🤖 AI Summary
This study addresses the limitations of traditional manual assessment of sweetpotato weevil damage, which relies on subjective judgment and suffers from low efficiency and poor consistency, thereby hindering progress in insect-resistant breeding. To overcome these challenges, the authors propose a computer vision approach integrating field and laboratory settings, leveraging YOLOv12 for object detection, image segmentation, and a tiling strategy to establish a two-stage laboratory detection pipeline that significantly enhances the identification of minute feeding holes. The method achieves 71.43% accuracy in classifying field-based damage severity levels and attains a mean average precision of 77.7% for detecting microscopic holes in controlled laboratory conditions.
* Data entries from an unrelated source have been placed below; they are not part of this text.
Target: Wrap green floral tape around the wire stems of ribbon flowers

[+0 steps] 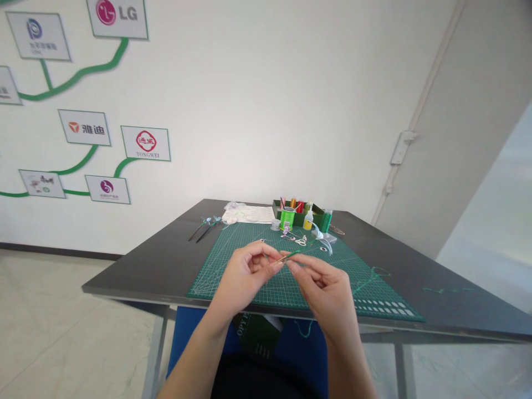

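Just above the cutting mat's front half, both hands meet at a thin stick (293, 254) with green thread wound on one part and a gold-brown bare part. My left hand (245, 277) pinches the gold-brown end between thumb and fingertips. My right hand (326, 282) is closed with thumb and forefinger at the green-wrapped part; the exact grip on the thread is too small to see. Loose green thread (372, 277) lies on the mat to the right of my right hand, and a loop of green thread (306, 332) hangs below the table edge.
A green cutting mat (211, 266) covers the dark table (145, 266). Behind stand a green can (286, 219), a glue bottle (308, 219), a green thread spool (326, 221) and a dark green box (318, 212). Scissors (300, 241) lie mid-mat; two dark-stemmed hairpins (203, 228) lie left.
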The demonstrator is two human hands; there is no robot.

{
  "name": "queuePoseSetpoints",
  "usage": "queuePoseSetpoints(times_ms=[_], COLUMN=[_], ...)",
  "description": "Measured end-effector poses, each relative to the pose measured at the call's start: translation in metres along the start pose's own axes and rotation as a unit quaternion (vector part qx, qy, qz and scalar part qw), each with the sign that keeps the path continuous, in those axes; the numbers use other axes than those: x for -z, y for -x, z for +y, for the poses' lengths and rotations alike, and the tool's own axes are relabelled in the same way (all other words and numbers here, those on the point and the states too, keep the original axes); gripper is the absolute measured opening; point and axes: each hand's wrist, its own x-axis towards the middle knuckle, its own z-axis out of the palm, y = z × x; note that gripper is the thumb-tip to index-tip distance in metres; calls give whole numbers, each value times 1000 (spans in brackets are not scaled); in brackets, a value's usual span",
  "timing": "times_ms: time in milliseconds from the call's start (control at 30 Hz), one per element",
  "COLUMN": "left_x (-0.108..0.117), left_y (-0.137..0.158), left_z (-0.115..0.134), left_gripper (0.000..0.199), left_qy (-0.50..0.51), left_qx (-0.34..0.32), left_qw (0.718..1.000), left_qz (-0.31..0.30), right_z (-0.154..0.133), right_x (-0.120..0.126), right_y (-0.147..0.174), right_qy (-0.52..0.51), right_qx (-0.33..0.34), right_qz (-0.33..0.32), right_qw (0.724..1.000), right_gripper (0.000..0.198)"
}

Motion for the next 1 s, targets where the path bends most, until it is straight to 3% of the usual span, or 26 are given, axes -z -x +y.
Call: queuePoseSetpoints(times_ms=[300,400,500,533,600,700,833,933,1000], left_x=[-2,-6,-17,-21,-30,-42,-53,-58,-61], left_y=[4,12,25,29,34,30,14,7,5], left_z=[1,10,22,24,24,14,-6,-12,-12], left_gripper=[13,17,4,9,11,11,17,23,19], left_qy=[-75,-186,-267,-269,-245,-173,35,181,226], left_qx=[-31,-128,-256,-285,-288,-201,-107,-119,-129], left_qw=[997,973,911,902,919,964,991,973,961], left_qz=[-11,47,183,185,110,34,76,80,92], right_z=[6,4,-2,-5,-10,-17,-15,-9,-4], right_x=[-3,-4,-8,-10,-14,-21,-28,-33,-35], right_y=[-2,-1,0,0,0,3,9,12,14], right_qy=[1,-53,-141,-170,-207,-214,-202,-199,-202], right_qx=[26,22,25,29,28,17,25,48,71], right_qz=[95,145,208,225,245,249,253,247,248], right_qw=[995,988,968,959,947,945,946,947,945], right_gripper=[39,34,28,27,28,32,31,29,28])
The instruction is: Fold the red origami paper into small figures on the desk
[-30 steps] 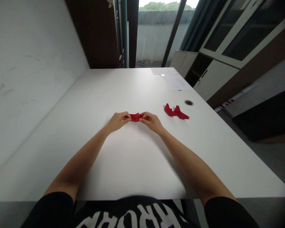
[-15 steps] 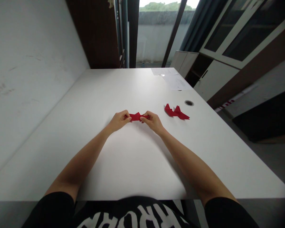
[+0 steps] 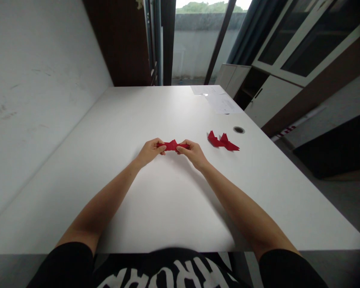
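Note:
A folded piece of red paper (image 3: 171, 146), with a small peak in its middle, is stretched between my hands just above the white table (image 3: 168, 200). My left hand (image 3: 150, 152) pinches its left end between thumb and fingers. At the other end, my right hand (image 3: 193, 153) grips it the same way, and the fingers hide both tips of the paper. To the right lie red folded paper pieces (image 3: 223, 141) with pointed tips sticking up, touching or overlapping each other.
White paper sheets (image 3: 222, 102) lie at the table's far right corner. Near them is a round cable hole (image 3: 239, 130). A wall (image 3: 42, 100) borders the table on the left, and cabinets (image 3: 273, 98) stand beyond its right edge.
The middle peak of the held paper has shifted slightly left and up, and its left end now reaches between my left fingers. The pieces on the right have not moved.

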The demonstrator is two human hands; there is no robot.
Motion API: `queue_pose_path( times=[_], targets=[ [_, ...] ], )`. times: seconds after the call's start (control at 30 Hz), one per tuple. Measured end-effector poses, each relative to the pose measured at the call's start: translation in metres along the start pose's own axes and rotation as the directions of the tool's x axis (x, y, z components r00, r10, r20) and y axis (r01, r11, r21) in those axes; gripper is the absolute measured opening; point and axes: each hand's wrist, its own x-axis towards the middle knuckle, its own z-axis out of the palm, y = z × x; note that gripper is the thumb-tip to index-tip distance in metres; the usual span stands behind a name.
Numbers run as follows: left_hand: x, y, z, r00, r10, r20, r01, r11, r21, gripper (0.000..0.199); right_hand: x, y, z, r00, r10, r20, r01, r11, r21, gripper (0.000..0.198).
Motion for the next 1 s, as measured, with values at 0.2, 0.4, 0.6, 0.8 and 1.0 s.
queue_pose_path(
  times=[0.2, 0.4, 0.6, 0.8, 1.0],
  targets=[
    [0.0, 0.004, 0.004, 0.991, -0.116, -0.061, 0.101, 0.975, -0.196, 0.037, -0.003, -0.006, 0.001, 0.997, 0.052, 0.064, -0.058, 0.994, 0.088, 0.041],
    [-0.003, 0.005, 0.01, 0.981, -0.187, -0.059, 0.166, 0.953, -0.252, 0.036, -0.003, -0.001, 0.01, 1.0, -0.023, 0.0, 0.023, 0.996, 0.084, 0.05],
    [-0.007, 0.01, 0.017, 0.979, -0.202, -0.036, 0.188, 0.954, -0.234, 0.039, -0.002, 0.008, 0.017, 0.994, -0.103, -0.032, 0.104, 0.994, 0.031, 0.045],
    [-0.013, 0.014, 0.027, 0.975, -0.215, 0.046, 0.22, 0.953, -0.208, 0.045, -0.013, 0.002, 0.021, 0.966, -0.181, -0.183, 0.142, 0.968, -0.205, 0.058],
    [-0.013, 0.01, 0.031, 0.991, -0.137, -0.002, 0.136, 0.983, -0.122, 0.043, -0.016, 0.001, 0.022, 0.964, -0.197, -0.179, 0.131, 0.937, -0.325, 0.035]
  ],
)
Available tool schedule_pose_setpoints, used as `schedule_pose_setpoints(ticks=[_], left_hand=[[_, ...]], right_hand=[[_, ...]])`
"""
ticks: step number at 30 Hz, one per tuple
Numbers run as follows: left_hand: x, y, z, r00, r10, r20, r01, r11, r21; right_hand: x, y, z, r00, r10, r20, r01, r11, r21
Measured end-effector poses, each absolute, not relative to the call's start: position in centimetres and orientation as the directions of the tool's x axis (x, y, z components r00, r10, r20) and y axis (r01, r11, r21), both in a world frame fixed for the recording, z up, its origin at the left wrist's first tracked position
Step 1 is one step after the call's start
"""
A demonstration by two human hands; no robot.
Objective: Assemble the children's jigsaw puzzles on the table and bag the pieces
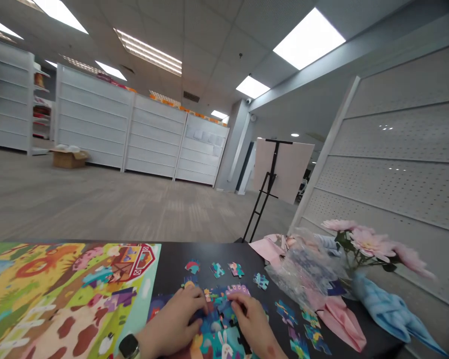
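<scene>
A partly joined jigsaw puzzle (213, 331) in dark blue and teal, with a white rabbit on it, lies in front of me. My left hand (179, 316) rests on its left part, fingers bent downward and the thumb apart from them; no held piece shows there. At the upper right of the puzzle, my right hand (252, 319) has its thumb and fingertips together at the lower edge of a purple puzzle piece (238, 289). The fingertips partly cover where they meet that piece. A dark watch (129, 345) is on my left wrist.
Loose puzzle pieces lie beyond the puzzle, such as a rainbow piece (192, 267), and several more (286, 312) lie to the right. A large farm picture (86, 304) covers the table's left. Clear plastic wrap (309, 269), cloths and pink flowers (372, 242) occupy the right.
</scene>
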State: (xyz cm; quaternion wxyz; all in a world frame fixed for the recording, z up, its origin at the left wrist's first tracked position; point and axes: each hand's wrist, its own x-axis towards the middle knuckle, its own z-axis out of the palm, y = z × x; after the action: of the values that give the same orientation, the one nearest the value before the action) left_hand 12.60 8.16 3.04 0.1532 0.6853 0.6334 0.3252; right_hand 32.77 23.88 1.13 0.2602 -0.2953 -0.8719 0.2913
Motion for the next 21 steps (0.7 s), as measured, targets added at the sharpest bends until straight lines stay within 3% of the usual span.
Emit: schedule_pose_setpoints(ticks=[8,13,21], left_hand=[[12.3,8.0,2.9,0.003,0.970,0.241,0.764,-0.158,0.626],[12.3,8.0,3.3,0.012,0.975,0.221,0.771,-0.150,0.619],[12.4,8.3,3.3,0.028,0.970,0.242,0.771,-0.175,0.612]], right_hand=[[34.3,25.8,1.1,-0.607,0.715,0.347,0.389,0.649,-0.654],[38.1,30.8,0.8,-0.489,0.782,0.388,0.537,0.620,-0.573],[38.1,32.9,2.3,-0.456,0.775,0.439,0.683,0.620,-0.385]])
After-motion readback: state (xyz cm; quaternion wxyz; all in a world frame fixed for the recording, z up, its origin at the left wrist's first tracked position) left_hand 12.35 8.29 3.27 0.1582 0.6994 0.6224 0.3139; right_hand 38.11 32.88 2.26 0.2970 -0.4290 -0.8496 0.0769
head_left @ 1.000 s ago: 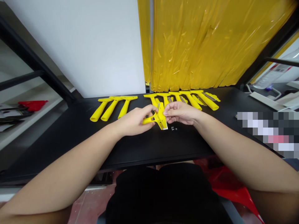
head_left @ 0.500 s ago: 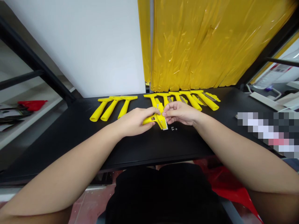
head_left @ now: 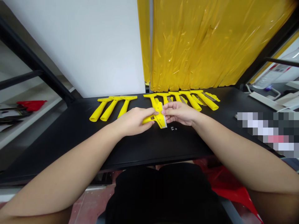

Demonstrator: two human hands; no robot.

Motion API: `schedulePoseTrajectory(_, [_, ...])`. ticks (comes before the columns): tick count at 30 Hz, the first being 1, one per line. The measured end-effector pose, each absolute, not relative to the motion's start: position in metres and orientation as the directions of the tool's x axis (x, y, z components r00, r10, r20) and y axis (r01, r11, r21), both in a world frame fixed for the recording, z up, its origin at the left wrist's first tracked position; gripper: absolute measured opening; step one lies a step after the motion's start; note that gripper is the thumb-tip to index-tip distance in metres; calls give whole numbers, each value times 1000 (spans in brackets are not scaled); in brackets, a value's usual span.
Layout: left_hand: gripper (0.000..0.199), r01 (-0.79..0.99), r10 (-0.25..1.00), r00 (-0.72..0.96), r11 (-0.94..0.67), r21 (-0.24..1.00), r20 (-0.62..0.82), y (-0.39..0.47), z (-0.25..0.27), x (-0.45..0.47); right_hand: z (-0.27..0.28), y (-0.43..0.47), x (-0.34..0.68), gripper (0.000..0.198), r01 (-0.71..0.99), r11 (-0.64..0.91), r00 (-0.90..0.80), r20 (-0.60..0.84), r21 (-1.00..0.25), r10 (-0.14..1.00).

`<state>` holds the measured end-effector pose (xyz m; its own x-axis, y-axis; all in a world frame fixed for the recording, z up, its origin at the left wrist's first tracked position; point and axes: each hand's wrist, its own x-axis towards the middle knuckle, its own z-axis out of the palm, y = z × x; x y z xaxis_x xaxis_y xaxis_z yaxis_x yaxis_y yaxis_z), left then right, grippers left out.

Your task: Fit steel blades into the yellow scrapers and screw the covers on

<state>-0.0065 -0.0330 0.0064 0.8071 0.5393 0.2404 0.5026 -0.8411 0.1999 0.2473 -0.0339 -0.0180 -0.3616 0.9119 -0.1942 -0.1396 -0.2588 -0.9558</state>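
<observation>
While our left hand held the handle of a yellow scraper at the frame's centre, our right hand pinched its pale-edged head narrowly between thumb and fingers, apparently to steady it from both sides. We had small loose pieces, too tiny to identify, just below the right hand, probably for easy reach. Farther back on our black tabletop, three scrapers lay left of centre and others right, perhaps giving our hands room.
</observation>
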Motion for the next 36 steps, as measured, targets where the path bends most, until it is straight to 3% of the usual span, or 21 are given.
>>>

Notably, this work presents the first application of YOLOv12 to sweetpotato weevil phenotyping, enabling efficient, objective, and automated damage evaluation.
📝 Abstract
Sweetpotato weevils (Cylas spp.) are considered among the most destructive pests impacting sweetpotato production, particularly in sub-Saharan Africa. Traditional methods for assessing weevil damage, predominantly relying on manual scoring, are labour-intensive, subjective, and often yield inconsistent results. These challenges significantly hinder breeding programs aimed at developing resilient sweetpotato varieties. This study introduces a computer vision-based approach for the automated evaluation of weevil damage in both field and laboratory contexts. In the field settings, we collected data to train classification models to predict root-damage severity levels, achieving a test accuracy of 71.43%. Additionally, we established a laboratory dataset and designed an object detection pipeline employing YOLO12, a leading real-time detection model. This methodology incorporated a two-stage laboratory pipeline that combined root segmentation with a tiling strategy to improve the detectability of small objects. The resulting model demonstrated a mean average precision of 77.7% in identifying minute weevil feeding holes. Our findings indicate that computer vision technologies can provide efficient, objective, and scalable assessment tools that align seamlessly with contemporary breeding workflows. These advancements represent a significant improvement in enhancing phenotyping efficiency within sweetpotato breeding programs and play a crucial role in mitigating the detrimental effects of weevils on food security.